In the wake of research revealing that Black and Minority Ethnic (BAME) individuals are more likely to experience negative outcomes from mainstream mental health services, health and well-being charity CEO, Monica Shafaq, is campaigning for change.
Monica Shafaq has dedicated her career to promoting the role of women and BAME individuals in leadership roles, she has chaired the Association of Chief Executives of Voluntary Organisation’s national Black and Asian Leadership Special Interest Group and has also been involved in a national group addressing Governance in the Third Sector, as well as being at the helm of national health and well-being charity, The Kaleidoscope Plus Group.
She said: ‘It is no secret that mental health issues are a taboo subject within many BAME communities, but the statistics are scandalous, and it is now time to rid the stigmas associated with mental health within our society.
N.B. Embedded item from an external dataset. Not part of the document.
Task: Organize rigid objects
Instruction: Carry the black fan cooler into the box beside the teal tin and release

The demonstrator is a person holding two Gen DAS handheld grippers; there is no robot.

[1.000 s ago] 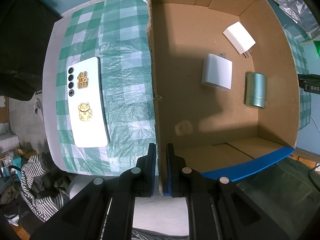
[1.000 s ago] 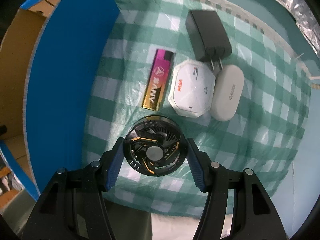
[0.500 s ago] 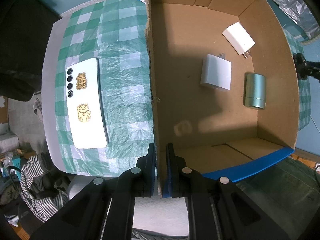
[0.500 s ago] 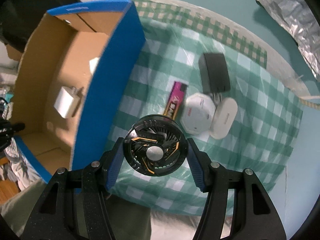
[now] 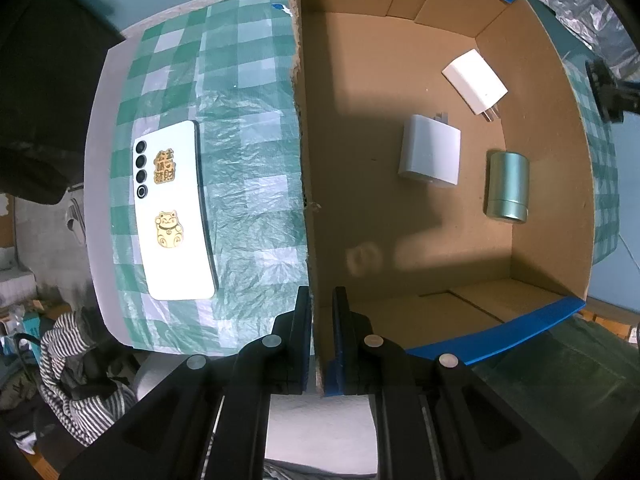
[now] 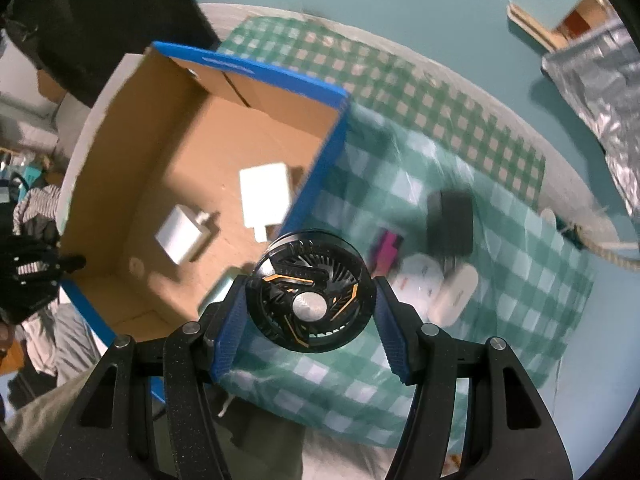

To help alleviate the worsening crisis, my charity, The Kaleidoscope Plus Group, will be rolling out national community engagement initiatives for specific BAME communities.’
The Ethnic Inequalities in Mental Health report states that, in general, people from black and minority ethnic groups living in the UK are: more likely to be diagnosed with mental health problems; more likely to be diagnosed and admitted to hospital; more likely to experience a poor outcome from treatment; and, more likely to disengage from mainstream mental health services, leading to social exclusion and a deterioration in their mental health.
Monica Shafaq continued: ‘I am part of a wonderful BAME community in the Midlands, with many growing up with the notion that prayer was the answer to mental health concerns, which, while faith has a place, it cannot cure mental illnesses. As CEO of the Kaleidoscope Plus Group, my team and I work with a wide-ranging group of people. We find that those from BAME backgrounds can sometimes have different views about mental health conditions, for instance, some might see depression as a social or mystic condition caused by non-biological influences, which means that they may delay seeking professional help. We’ve learned a lot about the communities we serve and the issues that they face, and that’s why we’re leading the charge when it comes to tacking the challenges faced by the BAME community and mental health care.’
Monica Shafaq concluded: ‘In order to create a more inclusive mental health service in the UK, we need to actively promote services that understand a multitude of cultures. The pressures on mental health services are unprecedented, and our busy modern lives are definitely a contributing factor, but when you add in cultural and religious beliefs, our mental health services are undoubtedly, and dare I say it, unwittingly, allowing people to fall through the net.’
The Kaleidoscope Plus Group’s outreach programmes will form part of their latest initiative to reach out to BAME individuals affected by mental health.